EL DÍNAMO
El díscolo efecto péndulo
La ciudadanía decide su voto a través de una pulsión, resultado de combinar ideas, percepciones, sentimientos y noticias recientes. Esto último es lo que los psicólogos llaman “sesgo de recencia” y que explica en gran medida por qué hoy tantos asignaban el premio G.O.A.T. a Messi en desmedro de Pelé: la maestría del argentino la tenemos todos fresca en la retina, mientras que las gambetas del brasileño amarillean en registros granulosos. Todo esto significa que el voto emitido no es —en general— una respuesta precisa y redonda a una pregunta específica, que puede ser “¿aprueba/rechaza?”, o “¿por quién vota para este cargo?”.
El voto, por tanto, suele sustentarse en un collage de elementos en lugar de focalizarse en las preguntas trascendentales:
1) ¿Qué me están preguntando?
2) ¿Estoy conforme con el rumbo que lleva el país?
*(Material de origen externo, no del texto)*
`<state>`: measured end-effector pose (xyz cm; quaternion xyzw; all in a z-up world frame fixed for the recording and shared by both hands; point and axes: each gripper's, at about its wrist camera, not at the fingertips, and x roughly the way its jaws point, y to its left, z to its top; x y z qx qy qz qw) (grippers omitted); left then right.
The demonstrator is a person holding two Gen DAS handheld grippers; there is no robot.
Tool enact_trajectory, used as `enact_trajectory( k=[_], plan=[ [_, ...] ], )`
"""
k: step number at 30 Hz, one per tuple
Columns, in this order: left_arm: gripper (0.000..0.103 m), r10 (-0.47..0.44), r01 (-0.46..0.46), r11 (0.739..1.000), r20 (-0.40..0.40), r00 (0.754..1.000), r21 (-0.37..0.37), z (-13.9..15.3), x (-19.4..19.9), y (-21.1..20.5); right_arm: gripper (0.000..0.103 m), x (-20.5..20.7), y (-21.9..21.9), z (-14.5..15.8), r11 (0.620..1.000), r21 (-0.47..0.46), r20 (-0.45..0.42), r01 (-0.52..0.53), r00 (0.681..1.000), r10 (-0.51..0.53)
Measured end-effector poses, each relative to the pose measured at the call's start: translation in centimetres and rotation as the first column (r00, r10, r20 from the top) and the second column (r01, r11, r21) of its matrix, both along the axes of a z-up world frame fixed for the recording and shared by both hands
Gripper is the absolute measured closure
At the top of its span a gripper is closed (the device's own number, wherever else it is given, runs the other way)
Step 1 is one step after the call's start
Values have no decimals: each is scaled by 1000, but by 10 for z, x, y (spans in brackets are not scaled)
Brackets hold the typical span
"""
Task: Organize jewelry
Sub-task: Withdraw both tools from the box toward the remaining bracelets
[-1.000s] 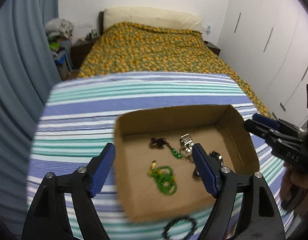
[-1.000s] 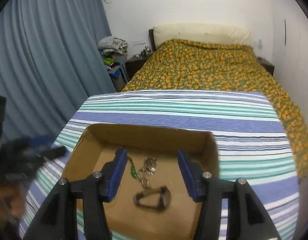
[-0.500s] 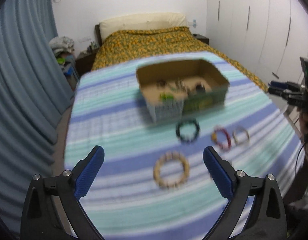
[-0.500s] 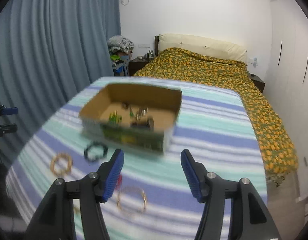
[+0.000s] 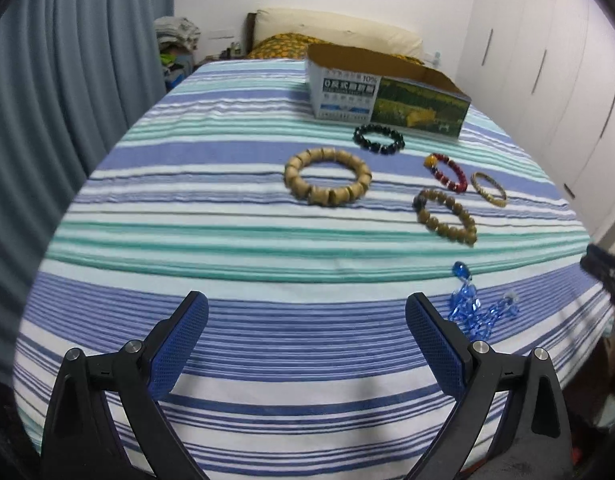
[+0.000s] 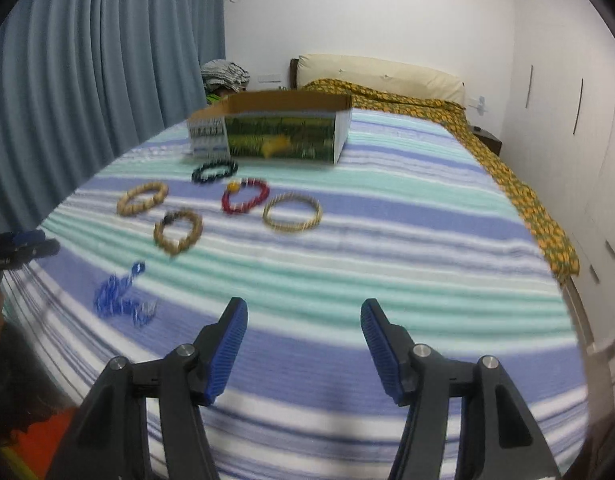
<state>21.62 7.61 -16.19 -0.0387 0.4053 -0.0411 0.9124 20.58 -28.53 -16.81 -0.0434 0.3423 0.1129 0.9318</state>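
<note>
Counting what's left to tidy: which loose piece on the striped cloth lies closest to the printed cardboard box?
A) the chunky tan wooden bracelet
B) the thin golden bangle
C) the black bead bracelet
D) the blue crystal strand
C: the black bead bracelet lies just before the printed cardboard box, all others lying nearer the cameras.

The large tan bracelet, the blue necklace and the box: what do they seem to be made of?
Large tan bracelet: probably wood, matte; chunky barrel-shaped beads in a dull tan with no shine.
Blue necklace: glass or clear plastic, glossy; the beads are see-through and catch the light.
Box: cardboard; raw brown inside walls and cut edge, printed coating on the outside.
</note>
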Motion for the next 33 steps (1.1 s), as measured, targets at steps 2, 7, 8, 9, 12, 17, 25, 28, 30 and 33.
enact_trajectory(
  k=[2,7,8,9,12,17,25,28,30,33],
  plan=[
    [4,8,-8,1000,0,1000,17,-10,0,-5,43,-4,4,-12,1000,1,-18,1,1000,-1],
    [4,-1,1,1000,-45,999,13,-29,7,-11,43,-5,9,-33,1000,25,-46,3,999,-2],
    [4,0,1,1000,-52,999,11,-32,7,-12,43,-4,10,-37,1000,28,-51,6,999,-5],
    [4,3,-2,1000,-62,998,17,-35,8,-13,43,-2,9,-41,1000,29,-61,11,998,-9],
    [3,4,1,995,-51,999,95,-40,5,-21,42,-2,9,-47,999,32,-59,18,998,-17],
    [0,24,-22,995,-16,1000,97,-43,-2,-22,39,-5,14,-49,1000,4,-31,14,999,-13],
    [0,21,-22,995,14,1000,98,-44,-6,-21,36,-10,18,-52,999,-1,11,33,999,-33],
    [0,20,-21,995,15,1000,98,-44,-5,-21,35,-11,18,-52,999,0,18,41,999,-41],
    [0,20,-21,995,14,1000,99,-43,-6,-21,35,-11,18,-52,999,-1,17,45,999,-45],
    [0,19,-20,995,15,1000,98,-43,-6,-21,35,-9,18,-49,999,0,-12,51,999,-51]
  ],
)
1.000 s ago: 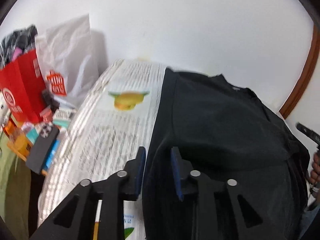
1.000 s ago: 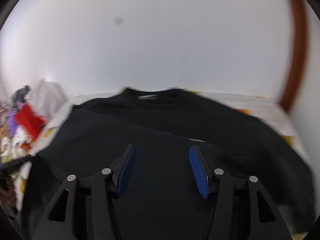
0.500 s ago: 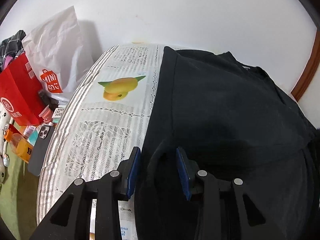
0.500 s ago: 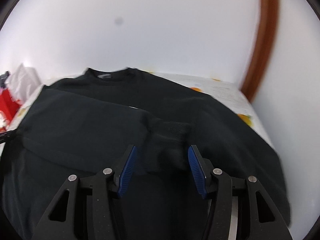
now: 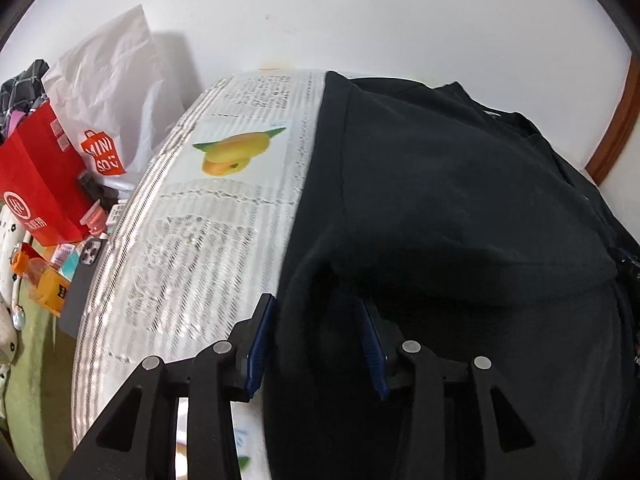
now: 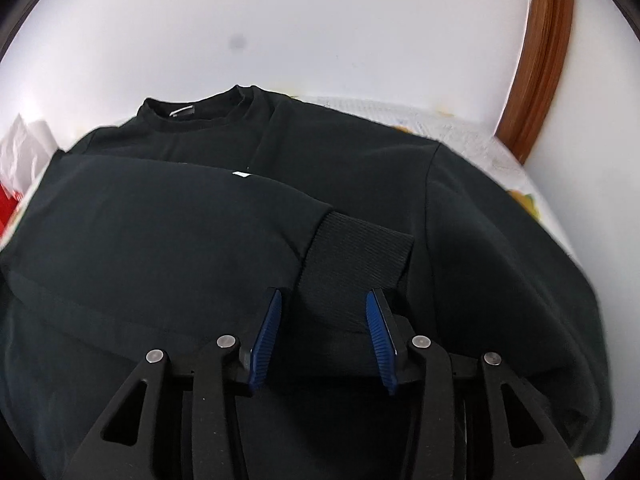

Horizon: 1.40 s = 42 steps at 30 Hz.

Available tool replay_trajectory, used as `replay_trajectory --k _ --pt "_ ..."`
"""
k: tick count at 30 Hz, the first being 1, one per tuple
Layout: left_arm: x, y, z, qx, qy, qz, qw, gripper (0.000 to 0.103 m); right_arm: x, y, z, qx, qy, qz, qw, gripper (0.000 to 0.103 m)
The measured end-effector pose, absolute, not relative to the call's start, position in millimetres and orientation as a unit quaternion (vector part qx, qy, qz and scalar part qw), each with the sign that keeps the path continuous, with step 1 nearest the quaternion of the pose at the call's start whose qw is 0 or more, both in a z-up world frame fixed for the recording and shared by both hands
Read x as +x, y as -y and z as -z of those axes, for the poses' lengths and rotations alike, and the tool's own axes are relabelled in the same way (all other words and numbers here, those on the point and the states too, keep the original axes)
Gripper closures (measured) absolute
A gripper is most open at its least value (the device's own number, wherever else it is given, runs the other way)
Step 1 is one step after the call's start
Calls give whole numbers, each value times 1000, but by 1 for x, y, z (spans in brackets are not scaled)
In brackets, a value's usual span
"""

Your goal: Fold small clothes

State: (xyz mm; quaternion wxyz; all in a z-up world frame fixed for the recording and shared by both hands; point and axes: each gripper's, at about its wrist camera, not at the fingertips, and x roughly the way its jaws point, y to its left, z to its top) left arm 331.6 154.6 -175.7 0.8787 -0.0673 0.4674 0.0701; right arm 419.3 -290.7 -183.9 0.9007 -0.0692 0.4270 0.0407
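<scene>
Black sweatshirt (image 6: 360, 184): laid flat, collar at the far end from both tools, one sleeve folded across the chest with its ribbed cuff (image 6: 356, 256) pointing at the right tool.

Right tool (image 6: 322, 336): jaws have just been closing; the cuff lies between the blue pads, whether they press on it I cannot tell.

Left tool (image 5: 316, 344): jaws have just been opening and stand apart, straddling the garment's side edge; black cloth lies between them, not pinched.

Tabletop (image 5: 192, 248): covered in printed white paper with a mango picture (image 5: 236, 152), bare to the left of the left tool.

Beyond that edge: red paper bag (image 5: 36, 184), white shopping bag (image 5: 108, 92), dark phone (image 5: 80, 280), orange bottle (image 5: 46, 280), small clutter.

Room: white wall (image 6: 320, 20) behind; brown wooden trim (image 6: 540, 52) to the right of the right tool.
</scene>
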Motion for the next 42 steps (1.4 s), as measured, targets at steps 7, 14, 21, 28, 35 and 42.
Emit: replay_trajectory --k 7,14,21,28,35,42 --pt "305 -139 161 -73 -458 -60 884 53 349 322 141 -52 -374 -43 925 52" --pt "271 -125 158 -77 -453 -51 887 47 294 436 146 -58 -380 116 916 22" --pt "248 -116 165 -90 -449 -62 887 45 288 513 189 -26 -436 141 888 22" --pt "235 -110 173 -85 -458 -92 880 45 320 526 199 22 -436 117 892 32" --pt "237 -112 170 -71 -457 -117 879 45 316 523 177 -57 -388 164 905 97" --pt "232 -119 169 -28 -457 -136 878 45 303 468 95 -78 -293 153 940 97"
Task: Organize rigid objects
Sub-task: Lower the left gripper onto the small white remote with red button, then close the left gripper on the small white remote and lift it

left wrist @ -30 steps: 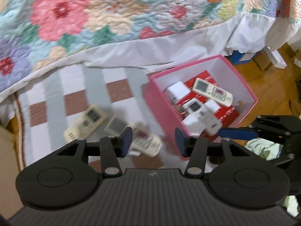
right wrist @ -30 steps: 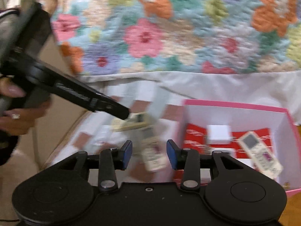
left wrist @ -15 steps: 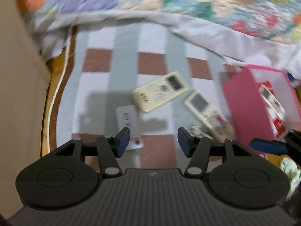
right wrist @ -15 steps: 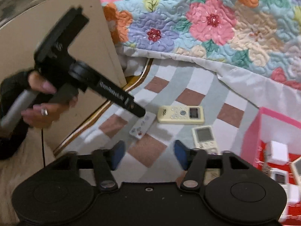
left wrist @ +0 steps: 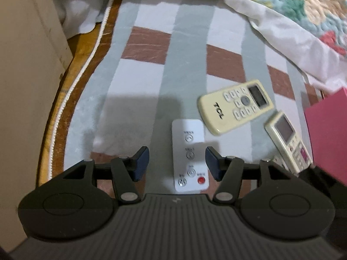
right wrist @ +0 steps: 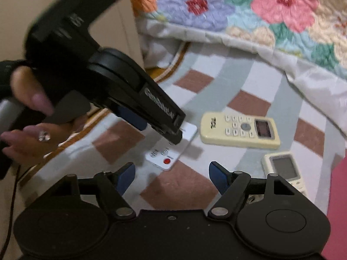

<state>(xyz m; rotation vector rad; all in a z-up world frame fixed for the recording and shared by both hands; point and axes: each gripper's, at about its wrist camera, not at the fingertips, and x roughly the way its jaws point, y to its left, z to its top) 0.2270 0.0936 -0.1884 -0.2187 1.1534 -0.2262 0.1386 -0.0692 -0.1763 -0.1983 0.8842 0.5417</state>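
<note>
Left claw [left wrist: 175, 162] spread wide, pads straddling the flat white remote [left wrist: 189, 156] on the checkered rug [left wrist: 138, 82]; neither pad clearly touches it, nothing gripped. White remote lies at 6 o'clock in the left wrist view, red button toward the camera. Cream TCL remote [left wrist: 235, 106] just beyond it at 1 o'clock, close but apart, screen end away. Second cream remote [left wrist: 288, 140] with grey screen at 3 o'clock, just beside the pink box [left wrist: 327, 134]; only the box's outer wall shows, contents can't be told. Right claw [right wrist: 172, 177] also wide open and empty, over the rug at 6 o'clock in the right wrist view. There, the left claw comes in from 9 o'clock, held by a hand [right wrist: 28, 117] with pink nails and a ring, tips down over the white remote [right wrist: 171, 147]. TCL remote [right wrist: 239, 130] at 2 o'clock, grey-screen remote [right wrist: 284, 171] at 3 o'clock, pink box [right wrist: 338, 205] edge at 4 o'clock. Floral quilt [right wrist: 249, 10] hangs across 12 o'clock.
</note>
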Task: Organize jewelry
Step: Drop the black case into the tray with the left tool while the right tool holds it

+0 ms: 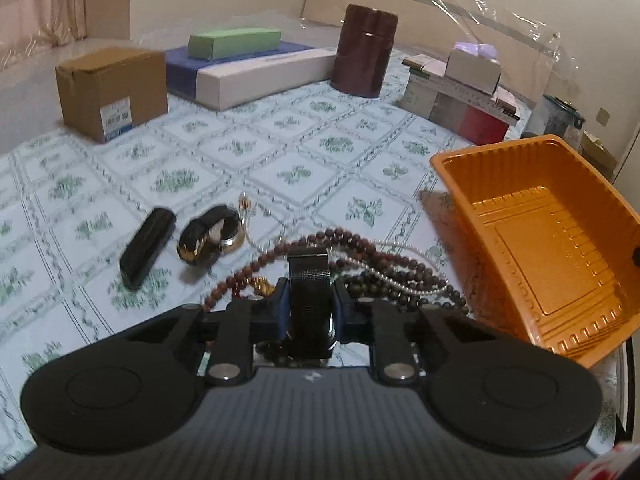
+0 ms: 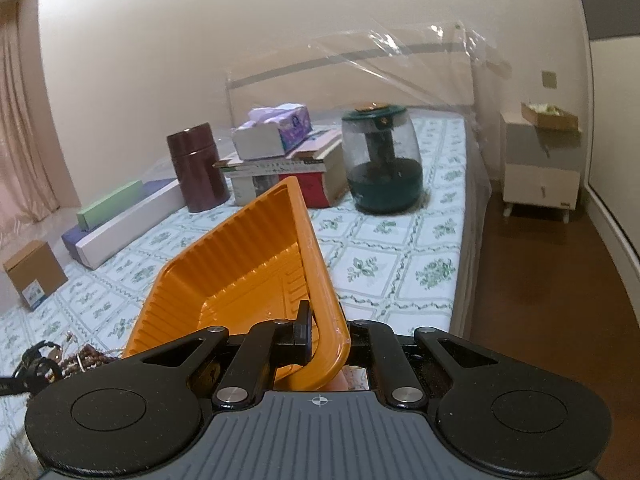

Pensemos en la última elección de consejeros constitucionales. Para un santiaguino cuyas convicciones se alinean mejor con la centroizquierda, sus candidatos naturales son Natalia Piergentili (PPD) o Carmen Frei (DC). Pero si además ese santiaguino es crítico de la gestión del gobierno, y olfatea/huele que éste buscará el apoyo de la centroizquierda para avanzar en su programa, podría privilegiar un representante de centroderecha como Gloria Hutt (Evópoli) o Bruno Baranda (RN).
Coexiste con esta dinámica el díscolo efecto péndulo, reflejo de la volubilidad de convicciones y de ese miedo irracional que en tantos resulta decisivo a la hora de votar. ¿Por qué lo tacho de irracional? Porque si me identifico con la ideas de un sector (digamos, la centroderecha) pero considero que cojea (digamos, estimo mediocre el gobierno de Piñera) lo racional sería aspirar a que mi sector genere una mejor opción de gobierno con un mejor candidato, en vez de arrancar a la vereda de enfrente en busca de algo distinto. Ese raciocinio parece pueril, pero campea. De mantenerse zigzaguearemos ad nauseam, bamboleándonos entre polos, incapaces de ofrecer un requisito que el desarrollo exige: un umbral mínimo de estabilidad en las políticas públicas.
“Un país sometido a la ley del péndulo no tiene futuro”, sentenció el sociólogo Ernesto Ottone. ¿Es posible extirparla, o a lo menos reducir radicalmente el ángulo de su vaivén? Habida cuenta de la condición humana eliminarla es una utopía. Dicho eso, las utopías son necesarias como guías para el largo plazo, inspiraciones para el puerto último de recalada.
Reducir el bamboleo del péndulo sí es posible, y con ello caminar con mayor prestancia y solvencia desafiando la influencia tóxica de la polarización. ¿Cómo? Con una sólida formación valórica y cívica de niños y jóvenes, partidos políticos comprometidos con sólidos principios éticos, y una institucionalidad robusta capaz de detectar y corregir las desviaciones.
Es un desafío de marca mayor, pero alcanzable si somos capaces de entusiasmar y movilizar una masa crítica de entidades que —sin mezquindades ideológicas ni ansiedades políticas de corto plazo— visualicen sus dividendos en términos de paz, democracia, cohesión, comprensión mutua, acuerdos transversales y desarrollo social y cultural, sólidamente financiado por crecimiento sostenido.